オリエント諸国のうちで最も毒物学が進んでいたのは、何といっても錬金術発祥の地エジプトであろう。ツタンカーメン王が二十歳に満たずして夭折したのは、彼のアモン神礼拝に不満をもつ僧侶や軍人たちが気脈を通じて、この若きファラオンにひそかに毒を盛ったからだ、という説がある。第十八王朝崩壊寸前の無政府状態を考え合わせれば、この説はあながち根拠がないとはいえない。

たしかに、トート神につかえる祭司たちは王国内で隠然たる勢力をもち、蒸溜によって果物の核から「青酸」を抽出する方法を知っていたらしい。そして粗暴な君主や、僧侶階級の意志に従わない君主に対して、この毒を用いることを常としていたようである。上流階級では吐剤や灌腸がひろく行われていたから、毒の行使は容易であった。

「メッテルニヒ板」とか「トリノ魔法パピルス」とか呼ばれるエジプト関係の古文書には、毒を人間の体外へ追い出すための、咒文のような、詩のような文章が書かれていて、古代エジプト人がサソリや蛇のような毒虫に咬まれるのを、いかに怖れていたかが理解される。

プトレマイオス王家では、罪人を使って毒の実験が行われ、死ぬためには、いかに苦痛少なくして効果の多い方法があるかを、毒のコレクションによって研究していた。

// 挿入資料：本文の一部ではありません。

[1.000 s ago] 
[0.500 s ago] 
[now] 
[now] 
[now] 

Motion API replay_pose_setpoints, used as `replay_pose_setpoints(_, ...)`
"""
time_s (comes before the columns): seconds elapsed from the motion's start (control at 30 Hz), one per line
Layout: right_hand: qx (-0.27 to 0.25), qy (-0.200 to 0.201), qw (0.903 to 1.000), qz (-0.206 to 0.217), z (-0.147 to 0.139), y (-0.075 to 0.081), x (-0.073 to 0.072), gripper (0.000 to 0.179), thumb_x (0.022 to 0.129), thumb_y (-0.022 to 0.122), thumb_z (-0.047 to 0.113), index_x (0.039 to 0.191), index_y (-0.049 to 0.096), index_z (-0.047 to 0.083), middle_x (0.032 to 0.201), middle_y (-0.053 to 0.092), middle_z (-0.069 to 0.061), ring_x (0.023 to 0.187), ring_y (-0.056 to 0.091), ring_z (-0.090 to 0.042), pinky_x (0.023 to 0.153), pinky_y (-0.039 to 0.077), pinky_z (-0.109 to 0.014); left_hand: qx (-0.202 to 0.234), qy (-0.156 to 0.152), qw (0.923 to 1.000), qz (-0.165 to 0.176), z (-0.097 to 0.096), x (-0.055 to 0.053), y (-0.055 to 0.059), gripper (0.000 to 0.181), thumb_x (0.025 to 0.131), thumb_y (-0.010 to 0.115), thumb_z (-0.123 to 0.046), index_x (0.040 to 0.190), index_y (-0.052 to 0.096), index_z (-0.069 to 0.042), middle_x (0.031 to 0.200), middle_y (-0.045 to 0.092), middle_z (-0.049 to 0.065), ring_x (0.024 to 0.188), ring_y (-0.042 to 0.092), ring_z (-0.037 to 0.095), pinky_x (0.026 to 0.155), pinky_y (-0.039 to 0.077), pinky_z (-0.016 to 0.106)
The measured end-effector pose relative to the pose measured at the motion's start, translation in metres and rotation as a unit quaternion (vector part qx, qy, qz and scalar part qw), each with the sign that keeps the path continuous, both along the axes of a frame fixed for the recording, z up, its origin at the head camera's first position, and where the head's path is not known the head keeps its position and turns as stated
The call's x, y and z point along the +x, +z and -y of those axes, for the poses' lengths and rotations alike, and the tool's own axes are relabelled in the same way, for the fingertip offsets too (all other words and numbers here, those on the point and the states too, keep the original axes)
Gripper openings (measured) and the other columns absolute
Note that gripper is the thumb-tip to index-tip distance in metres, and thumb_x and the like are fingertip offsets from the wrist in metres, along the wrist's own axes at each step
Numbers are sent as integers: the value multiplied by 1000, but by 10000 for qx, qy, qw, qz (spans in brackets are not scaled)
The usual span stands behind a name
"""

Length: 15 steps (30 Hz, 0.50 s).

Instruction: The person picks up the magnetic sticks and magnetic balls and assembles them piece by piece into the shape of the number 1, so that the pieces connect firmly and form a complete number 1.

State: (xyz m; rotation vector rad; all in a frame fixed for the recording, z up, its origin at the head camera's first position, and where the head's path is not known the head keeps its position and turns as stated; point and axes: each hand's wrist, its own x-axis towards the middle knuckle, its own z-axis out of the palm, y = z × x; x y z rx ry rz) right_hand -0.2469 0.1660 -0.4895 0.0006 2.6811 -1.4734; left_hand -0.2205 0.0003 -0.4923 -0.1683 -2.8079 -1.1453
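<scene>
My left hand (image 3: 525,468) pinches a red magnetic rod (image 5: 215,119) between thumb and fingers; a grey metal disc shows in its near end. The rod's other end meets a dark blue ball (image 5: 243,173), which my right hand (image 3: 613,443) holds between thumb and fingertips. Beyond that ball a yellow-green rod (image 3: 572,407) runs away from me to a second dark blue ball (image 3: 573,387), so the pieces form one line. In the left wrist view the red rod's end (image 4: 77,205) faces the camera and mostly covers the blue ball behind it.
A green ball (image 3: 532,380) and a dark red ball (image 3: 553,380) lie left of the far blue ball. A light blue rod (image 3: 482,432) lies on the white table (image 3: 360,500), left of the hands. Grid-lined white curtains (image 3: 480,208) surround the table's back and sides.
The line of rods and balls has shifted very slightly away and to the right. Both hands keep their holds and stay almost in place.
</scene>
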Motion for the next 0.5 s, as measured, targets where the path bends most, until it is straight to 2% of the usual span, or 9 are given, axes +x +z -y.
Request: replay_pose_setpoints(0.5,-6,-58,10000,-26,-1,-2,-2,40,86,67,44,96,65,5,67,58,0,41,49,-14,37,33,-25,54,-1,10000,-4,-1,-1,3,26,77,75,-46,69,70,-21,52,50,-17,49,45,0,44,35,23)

にもかかわらず、追いつめられた女王クレオパトラが、毒蛇によって自殺したのは皮肉であった。

クレオパトラがイチジクの籠の底にかくして運ばせたアスピスという蛇は、体長二ヤード余りにおよぶ猛毒蛇の一種であった。

伊沢凡人氏によると、このアスピスは「いろいろの毒蛇を指した言葉であるが、狭義には南欧に住むViperaaspisを指している。アスピス種は頭部がかなり扁平で、鼻部は鋭角をなし、フランスに多く、地中海沿岸地方シュワルトワルド、スイスおよびトロール地方にも分布し、石灰山に棲息し、冬期は平野に下りる。」

「とくにエジプトに住んでいる毒蛇をアスピスと言い、エジプトの蛇使いたちがもてあそぶのは、これである。クレオパトラが、おのが身を咬み殺させたアスピスというのは、北アフリカに生息するhorned viperであると一般に信じられ、その学名は「ケラステス・コルヌトゥス」と称し、もっぱら砂地を好み、眼と、その特徴に富んだ角と、鼻孔を残し、身体を砂中に埋め隠している。すこぶる毒性に富み、体長は三十インチにおよぶ」のだそうだ。(科学随筆『毒』より)

彼女はこの蛇に乳房を咬ませ、黄金の玉座の上で女王の正装をして死んだ。一説には、中空になった飾り針を髪にさしていて、これがいざという場合に役に立つ毒の容器だったとも言われている。(ニュールンベルクの戦争犯罪人ゲーリングが、ガラスのカプセルを腹部の皮膚の下に縫い込んでおいたのと似ているではないか。)